Exercise directions:
What you return must be an exact copy of the lines in the listing below between the line holding "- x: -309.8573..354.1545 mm" and the line holding "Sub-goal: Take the", inclusive, and nothing more.

Given information START

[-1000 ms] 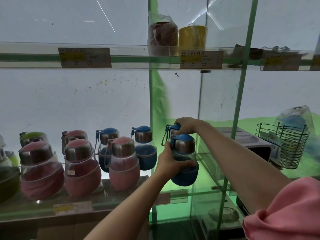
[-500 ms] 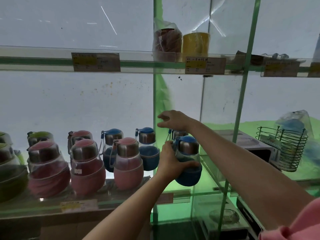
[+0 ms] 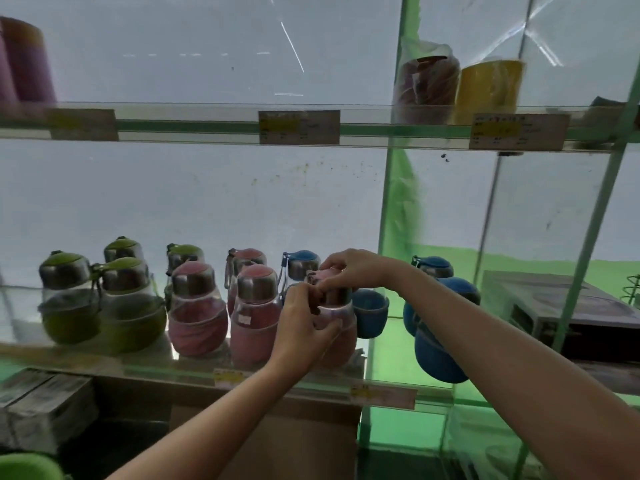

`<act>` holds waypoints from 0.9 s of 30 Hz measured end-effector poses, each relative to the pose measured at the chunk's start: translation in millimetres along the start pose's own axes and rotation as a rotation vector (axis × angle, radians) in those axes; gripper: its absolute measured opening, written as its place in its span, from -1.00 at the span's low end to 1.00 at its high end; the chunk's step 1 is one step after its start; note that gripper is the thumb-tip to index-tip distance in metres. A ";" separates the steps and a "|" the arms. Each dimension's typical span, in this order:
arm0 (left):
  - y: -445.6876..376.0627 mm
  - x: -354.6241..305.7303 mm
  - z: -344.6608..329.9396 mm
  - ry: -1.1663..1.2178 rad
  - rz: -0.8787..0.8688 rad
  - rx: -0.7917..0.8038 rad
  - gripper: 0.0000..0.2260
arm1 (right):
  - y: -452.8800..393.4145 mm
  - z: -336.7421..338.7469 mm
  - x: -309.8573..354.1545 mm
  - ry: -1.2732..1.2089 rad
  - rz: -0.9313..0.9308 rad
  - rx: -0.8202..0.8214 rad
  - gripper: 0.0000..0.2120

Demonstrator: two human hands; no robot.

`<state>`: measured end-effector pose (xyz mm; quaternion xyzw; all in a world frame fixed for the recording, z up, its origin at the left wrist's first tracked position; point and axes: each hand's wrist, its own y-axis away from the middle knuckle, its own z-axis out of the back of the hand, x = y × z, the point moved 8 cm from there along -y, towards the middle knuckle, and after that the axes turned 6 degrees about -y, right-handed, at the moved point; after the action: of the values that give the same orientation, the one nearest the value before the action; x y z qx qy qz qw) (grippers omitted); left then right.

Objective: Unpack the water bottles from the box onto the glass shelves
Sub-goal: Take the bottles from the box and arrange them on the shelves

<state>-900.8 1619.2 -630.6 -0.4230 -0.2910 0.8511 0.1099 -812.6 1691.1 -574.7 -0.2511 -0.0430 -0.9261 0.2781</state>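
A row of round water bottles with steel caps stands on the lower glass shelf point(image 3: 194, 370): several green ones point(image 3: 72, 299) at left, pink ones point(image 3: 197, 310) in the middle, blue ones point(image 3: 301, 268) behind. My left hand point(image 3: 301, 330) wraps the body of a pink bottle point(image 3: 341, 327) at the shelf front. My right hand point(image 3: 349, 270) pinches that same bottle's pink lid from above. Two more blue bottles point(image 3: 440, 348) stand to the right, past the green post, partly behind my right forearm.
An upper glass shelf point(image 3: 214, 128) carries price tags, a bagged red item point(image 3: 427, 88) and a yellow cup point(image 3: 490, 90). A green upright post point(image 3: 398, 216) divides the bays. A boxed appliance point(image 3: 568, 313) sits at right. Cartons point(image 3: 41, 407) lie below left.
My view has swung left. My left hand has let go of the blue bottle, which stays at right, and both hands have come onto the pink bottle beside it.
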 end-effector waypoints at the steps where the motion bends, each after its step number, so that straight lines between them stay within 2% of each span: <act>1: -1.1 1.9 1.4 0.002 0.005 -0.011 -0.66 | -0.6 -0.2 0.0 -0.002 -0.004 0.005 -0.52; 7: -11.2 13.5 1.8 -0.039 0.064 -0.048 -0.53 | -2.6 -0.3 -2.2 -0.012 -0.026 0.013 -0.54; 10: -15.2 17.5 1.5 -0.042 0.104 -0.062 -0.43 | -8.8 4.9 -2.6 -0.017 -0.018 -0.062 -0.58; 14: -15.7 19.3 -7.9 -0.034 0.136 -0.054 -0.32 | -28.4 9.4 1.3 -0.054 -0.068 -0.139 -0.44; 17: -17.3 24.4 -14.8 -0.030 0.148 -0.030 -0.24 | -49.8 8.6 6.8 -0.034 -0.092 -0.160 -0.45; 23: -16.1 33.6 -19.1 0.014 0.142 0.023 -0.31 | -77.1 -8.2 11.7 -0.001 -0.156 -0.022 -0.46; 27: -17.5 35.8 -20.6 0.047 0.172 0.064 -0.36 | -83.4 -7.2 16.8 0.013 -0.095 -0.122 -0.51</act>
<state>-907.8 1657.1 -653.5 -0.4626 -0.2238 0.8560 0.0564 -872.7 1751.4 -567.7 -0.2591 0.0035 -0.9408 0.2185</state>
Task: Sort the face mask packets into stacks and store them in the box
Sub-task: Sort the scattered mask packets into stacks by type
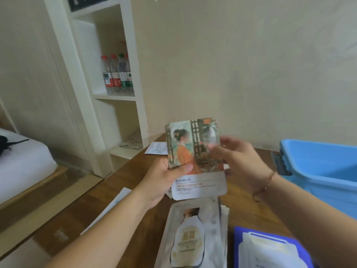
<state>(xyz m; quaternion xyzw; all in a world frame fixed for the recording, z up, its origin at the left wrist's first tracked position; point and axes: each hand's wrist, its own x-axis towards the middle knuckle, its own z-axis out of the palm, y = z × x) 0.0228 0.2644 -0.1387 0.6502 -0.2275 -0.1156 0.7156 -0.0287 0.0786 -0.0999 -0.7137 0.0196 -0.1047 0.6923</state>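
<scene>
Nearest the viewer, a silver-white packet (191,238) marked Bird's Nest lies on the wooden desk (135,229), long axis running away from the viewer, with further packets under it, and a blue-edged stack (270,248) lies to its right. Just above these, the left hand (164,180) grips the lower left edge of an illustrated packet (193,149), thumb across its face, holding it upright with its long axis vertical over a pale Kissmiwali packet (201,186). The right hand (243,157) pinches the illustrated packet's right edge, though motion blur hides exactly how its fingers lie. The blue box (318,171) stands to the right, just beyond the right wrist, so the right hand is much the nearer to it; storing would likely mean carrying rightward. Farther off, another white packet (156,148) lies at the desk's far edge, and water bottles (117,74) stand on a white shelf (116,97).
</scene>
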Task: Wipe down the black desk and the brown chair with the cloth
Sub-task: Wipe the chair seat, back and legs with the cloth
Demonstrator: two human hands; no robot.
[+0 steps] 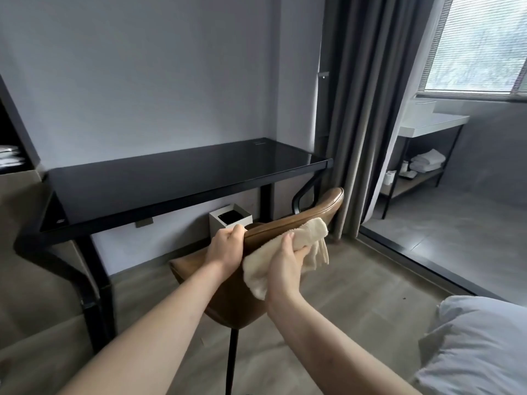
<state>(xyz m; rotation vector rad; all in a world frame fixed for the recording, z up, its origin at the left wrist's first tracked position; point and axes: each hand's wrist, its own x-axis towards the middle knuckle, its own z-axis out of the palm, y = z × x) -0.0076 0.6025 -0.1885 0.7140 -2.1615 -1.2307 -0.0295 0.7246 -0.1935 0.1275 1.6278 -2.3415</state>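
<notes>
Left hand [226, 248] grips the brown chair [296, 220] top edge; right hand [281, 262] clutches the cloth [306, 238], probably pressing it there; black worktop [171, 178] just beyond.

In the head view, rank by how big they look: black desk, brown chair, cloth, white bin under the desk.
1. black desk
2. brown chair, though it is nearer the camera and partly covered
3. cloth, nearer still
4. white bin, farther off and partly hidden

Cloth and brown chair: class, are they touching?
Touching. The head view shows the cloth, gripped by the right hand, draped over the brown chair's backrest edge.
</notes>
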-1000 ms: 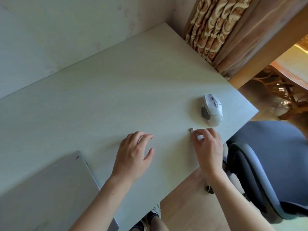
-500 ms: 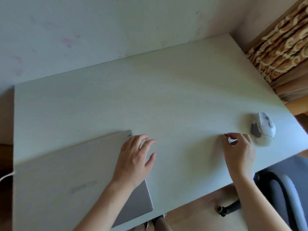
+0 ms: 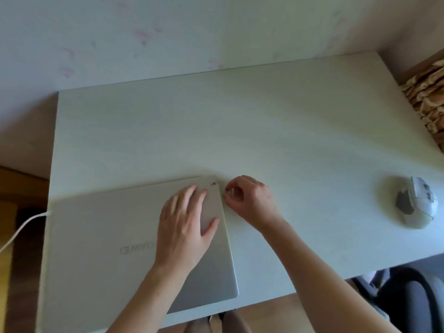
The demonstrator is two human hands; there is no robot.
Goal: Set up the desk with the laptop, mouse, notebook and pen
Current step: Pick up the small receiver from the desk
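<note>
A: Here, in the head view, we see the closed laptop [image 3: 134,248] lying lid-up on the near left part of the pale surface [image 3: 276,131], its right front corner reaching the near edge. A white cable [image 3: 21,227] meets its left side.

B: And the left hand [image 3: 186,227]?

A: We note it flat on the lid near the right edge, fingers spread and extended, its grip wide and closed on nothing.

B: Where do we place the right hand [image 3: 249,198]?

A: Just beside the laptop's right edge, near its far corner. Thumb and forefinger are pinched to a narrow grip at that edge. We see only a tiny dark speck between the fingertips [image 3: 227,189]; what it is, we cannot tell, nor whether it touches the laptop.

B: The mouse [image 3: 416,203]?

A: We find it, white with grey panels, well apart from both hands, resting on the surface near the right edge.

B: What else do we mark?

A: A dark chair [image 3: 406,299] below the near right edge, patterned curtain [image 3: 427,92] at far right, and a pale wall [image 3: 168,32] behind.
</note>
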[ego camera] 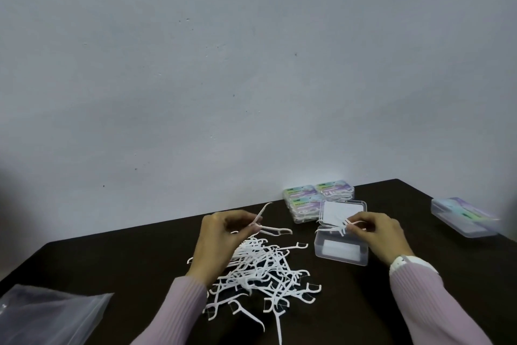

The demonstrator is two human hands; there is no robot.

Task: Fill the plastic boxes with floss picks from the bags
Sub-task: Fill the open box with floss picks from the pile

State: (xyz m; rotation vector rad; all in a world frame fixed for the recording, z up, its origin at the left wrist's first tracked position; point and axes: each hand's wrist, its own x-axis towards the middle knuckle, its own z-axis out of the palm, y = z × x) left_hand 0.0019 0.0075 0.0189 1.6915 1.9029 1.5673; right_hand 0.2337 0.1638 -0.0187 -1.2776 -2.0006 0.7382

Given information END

Result below:
  - x: -309.8573..354.1545 mm
  - ry: -1.2732..1.2089 rad
  - rz: -0.9313..0.9308 rad
  - rx: -0.8202..0.8214 rad
  - gripper: 0.0000..0.2120

Demonstrator: two human hands; no robot.

`<state>`: measured end-effector pose (xyz mm; quaternion xyzw; all in a world frame fixed for the recording, z up, its origin at the left wrist's first tracked position; point and axes: each hand's wrist, its own y-axis away from the middle knuckle, its own z-axis out of the back of the hand, x = y × z, the point moved 8 cm from there along -y, towards the middle knuckle, and after that the axes turned 6 degrees about -y, right-handed, at the moved point; after the action: of the values that give the same orientation, the one nearest the value before the action; x y z qx qy qz qw) (grippers omitted); left then right.

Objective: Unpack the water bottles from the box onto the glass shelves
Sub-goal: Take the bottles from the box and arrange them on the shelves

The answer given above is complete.